El flamante presidente del Comité Central Israelita de Uruguay (CCIU), Sergio Gorzy, quien asumió su cargo el miércoles con un acto en Beit Jadash, adelantó a la Agencia Judía de Noticias (AJN) que su trabajo consistirá “más que en cambiar el rumbo de la comunidad, se trata de profundizar algunas de las cosas que se hicieron”.
“Este es un cargo político y nosotros representamos a todas las federaciones de la sociedad civil. Hay que profundizar y tender puentes con otras colectividades y con toda la sociedad uruguaya en general”, explicó el dirigente.
En relación a los desafíos que encuentra para este mandato que comienza, Gorzy resaltó “por sobre todas las cosas combatir el problema que tiene la comunidad judía en general en esta parte del mundo, que es la incomprensión de los temas internacionales y que es el antisemitismo disfrazado de antisionismo o anti Gobierno de turno de Israel”.
En Uruguay hay una comunidad judía “muy importante no en cuanto al número”, debido a que serán 20 mil habitantes aproximadamente, pero tiene “muchísima actividad y es muy dinámica”. Tradicionalmente la comunidad uruguaya en sus mejores momentos llegó a 50 mil miembros. “Ha sido una colectividad muy identificada con el sionismo y ha tenido un porcentaje alto de gente participando dentro de ella.” El CCIU representa a todas las comunidades judías que hay en el país.
Por otro lado, con respecto a las relaciones de la kehilá con el Gobierno de Uruguay, el nuevo presidente del CCIU afirmó que “tradicionalmente han sido muy buenas”. “La colectividad uruguaya ha tenido siempre, con todos los partidos a los que le ha tocado Gobernar e incluso con algunos que todavía no han gobernado, buena relación.
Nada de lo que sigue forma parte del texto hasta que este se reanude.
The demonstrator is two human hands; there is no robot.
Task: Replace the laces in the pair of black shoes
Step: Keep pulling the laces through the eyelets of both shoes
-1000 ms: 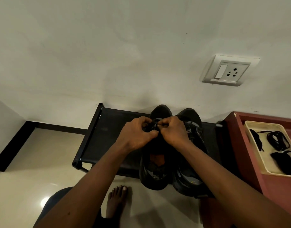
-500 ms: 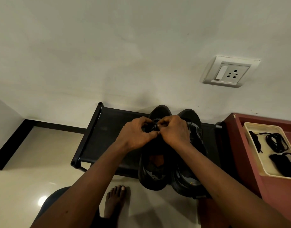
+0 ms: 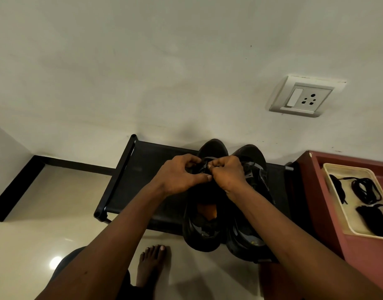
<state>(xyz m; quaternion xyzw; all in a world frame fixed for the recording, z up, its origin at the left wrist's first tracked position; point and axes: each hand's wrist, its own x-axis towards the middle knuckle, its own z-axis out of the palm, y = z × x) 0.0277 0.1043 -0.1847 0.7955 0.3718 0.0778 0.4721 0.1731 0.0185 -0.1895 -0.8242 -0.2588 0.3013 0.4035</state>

Quizás, a veces tenemos algunas discrepancias cuando se trata de temas internacionales, pero por lo general hay no. Nos preocupa, por supuesto, que Uruguay pueda sumarse cuando a nivel mundial se generan fallos similares a cuando el árbitro sanciona según lo que pide la tribuna. Pero por lo general el Gobierno a ponderado bien”, agregó el dirigente.
“Lo que hacemos en general es esclarecer la situación, porque la información que llega a Uruguay como a otros países de Latinoamérica, es muy sesgada. Entonces no es que en los diarios, quienes hagan una declaración, lo hagan de mala fe, sino que lo hacen a través de informaciones que no sé si son las correctas. Eso lo tenemos que contrarrestar con informaciones nuestras”, destacó Gorzy.
En el gobierno uruguayo actual, de los 12 ministros que hay, tres son judíos: el de Educación y Cultura, el de Desarrollo Social e el de Industria, al igual que lo es el intendente de Montevideo. Según Gorzy, para ellos “eso es un orgullo. Uruguay, si hay algo que no hay, es trabas para que un miembro de la colectividad pueda llegar a los más altos cargos políticos”.
Por último, el nuevo presidente de la kehilá recordó “la permanente preocupación de parte de Uruguay con respecto al seguimiento del esclarecimiento en los atentados a la Embajada de Israel y la AMIA. Por supuesto, la comunidad uruguaya siente como propio todo lo que le pasó a Buenos Aires” y concluyó: “Hasta que aparezcan los culpables vamos a estar en la misma línea”.